Perante estas conclusões, faz sentido que homens e mulheres encontrem  a melhor forma de encontrar esta liberdade, este bem-estar e esta qualidade de vida.
 
De um modo geral, as mulheres encaram a velhice como uma oportunidade de se encontrarem mais e melhor a si mesmas.

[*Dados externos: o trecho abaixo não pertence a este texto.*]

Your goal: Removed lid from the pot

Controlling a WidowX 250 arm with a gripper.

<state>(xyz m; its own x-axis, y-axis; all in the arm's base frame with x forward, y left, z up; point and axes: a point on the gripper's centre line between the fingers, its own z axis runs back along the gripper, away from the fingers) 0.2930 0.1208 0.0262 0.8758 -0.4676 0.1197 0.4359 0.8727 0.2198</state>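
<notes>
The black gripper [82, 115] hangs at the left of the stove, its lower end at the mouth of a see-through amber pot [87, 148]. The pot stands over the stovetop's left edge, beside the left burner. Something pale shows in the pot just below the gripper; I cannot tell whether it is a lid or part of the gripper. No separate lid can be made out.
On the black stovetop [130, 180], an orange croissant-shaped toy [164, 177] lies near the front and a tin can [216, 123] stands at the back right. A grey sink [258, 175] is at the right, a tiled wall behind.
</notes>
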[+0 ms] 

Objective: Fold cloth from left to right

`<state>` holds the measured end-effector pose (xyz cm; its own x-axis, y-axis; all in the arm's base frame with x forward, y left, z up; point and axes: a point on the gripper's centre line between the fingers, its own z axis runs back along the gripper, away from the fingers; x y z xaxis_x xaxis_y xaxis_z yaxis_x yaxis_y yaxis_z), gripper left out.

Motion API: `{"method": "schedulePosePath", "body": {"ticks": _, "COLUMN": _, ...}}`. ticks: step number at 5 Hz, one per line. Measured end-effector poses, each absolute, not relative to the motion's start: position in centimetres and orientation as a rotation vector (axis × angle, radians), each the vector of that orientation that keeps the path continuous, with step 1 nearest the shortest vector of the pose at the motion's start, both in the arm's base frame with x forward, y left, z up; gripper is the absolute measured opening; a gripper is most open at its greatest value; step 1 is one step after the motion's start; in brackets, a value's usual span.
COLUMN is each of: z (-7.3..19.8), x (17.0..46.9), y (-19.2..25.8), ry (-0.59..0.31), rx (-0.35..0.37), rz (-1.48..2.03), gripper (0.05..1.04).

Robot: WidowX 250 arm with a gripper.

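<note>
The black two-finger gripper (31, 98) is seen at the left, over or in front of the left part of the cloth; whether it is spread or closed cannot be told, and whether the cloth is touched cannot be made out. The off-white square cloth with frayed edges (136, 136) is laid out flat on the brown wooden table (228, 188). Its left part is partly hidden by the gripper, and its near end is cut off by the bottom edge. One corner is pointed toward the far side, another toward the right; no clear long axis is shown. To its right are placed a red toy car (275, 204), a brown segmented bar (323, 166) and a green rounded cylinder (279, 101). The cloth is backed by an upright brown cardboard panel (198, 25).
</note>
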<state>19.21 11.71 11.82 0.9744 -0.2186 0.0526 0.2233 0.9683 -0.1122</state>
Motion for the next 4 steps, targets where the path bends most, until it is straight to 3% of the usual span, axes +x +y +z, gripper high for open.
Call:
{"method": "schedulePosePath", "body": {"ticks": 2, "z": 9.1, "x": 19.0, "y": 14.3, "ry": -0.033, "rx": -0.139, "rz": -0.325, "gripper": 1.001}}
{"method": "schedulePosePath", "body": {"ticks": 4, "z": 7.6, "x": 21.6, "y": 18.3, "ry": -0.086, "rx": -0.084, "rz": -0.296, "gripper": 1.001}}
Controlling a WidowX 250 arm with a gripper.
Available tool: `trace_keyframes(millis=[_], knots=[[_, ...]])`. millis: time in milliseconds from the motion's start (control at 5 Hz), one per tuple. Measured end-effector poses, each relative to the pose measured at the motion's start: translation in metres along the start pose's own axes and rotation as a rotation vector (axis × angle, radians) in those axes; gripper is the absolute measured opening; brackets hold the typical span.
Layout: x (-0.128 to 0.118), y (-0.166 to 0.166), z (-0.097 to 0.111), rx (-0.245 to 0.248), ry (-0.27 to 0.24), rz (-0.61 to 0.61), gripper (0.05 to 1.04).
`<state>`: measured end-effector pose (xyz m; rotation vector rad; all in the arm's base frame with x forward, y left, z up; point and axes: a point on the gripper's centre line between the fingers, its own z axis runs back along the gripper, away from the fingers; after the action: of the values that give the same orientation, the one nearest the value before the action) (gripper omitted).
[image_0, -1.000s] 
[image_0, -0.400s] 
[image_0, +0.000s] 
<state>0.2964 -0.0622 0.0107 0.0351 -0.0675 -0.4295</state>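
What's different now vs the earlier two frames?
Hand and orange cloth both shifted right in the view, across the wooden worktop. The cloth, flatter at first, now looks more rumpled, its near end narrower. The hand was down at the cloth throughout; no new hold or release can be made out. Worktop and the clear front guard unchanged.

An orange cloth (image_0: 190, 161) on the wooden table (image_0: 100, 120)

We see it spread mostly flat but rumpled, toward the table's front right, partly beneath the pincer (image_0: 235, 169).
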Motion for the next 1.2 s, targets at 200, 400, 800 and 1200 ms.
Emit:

É a fase da vida em que podem cuidar de si, em que têm tempo para fazer aquilo que nunca puderam realizar ao longo do seu percurso. Podem aceitar ou recusar, aprenderam a viver o presente e a dizer “não” quando assim o entendem.
 
Segundo a autora do livro, «somente assim se poderia alcançar a dita bela velhice». E cada qual deve encontrar o segredo para conquistá-la. Mas «entre todos esses belos velhos existe algo em comum: um projeto de vida que não passe pelo corpo ou pela aparência».
 
Estes homens e mulheres que querem ter uma bela velhice não se reformaram de si mesmos. Continuam a investir no seu conhecimento e na sua qualidade de vida. Não se renderam aos padrões dos velhos que criticaram no passado e inovaram, fizeram algo novo, procuraram encontrar valor no seu tempo atual.
 
Estes homens e mulheres aceitaram os seus melhores sentimentos, a sua felicidade, qualidade de vida e bem-estar. Aceitaram o desafio de viver um percurso maior e com mais entusiasmo e interesse. Não pensam na morte, muito menos em ficar apagados e encostados à idade. Levantam-se e brindam à vida todos os dias, sabendo que todos temos “altos e baixos”, uns dias melhores do que outros, mas acima de tudo, vontade de viver, de concretizar e de apreciar e estar com quem amamos.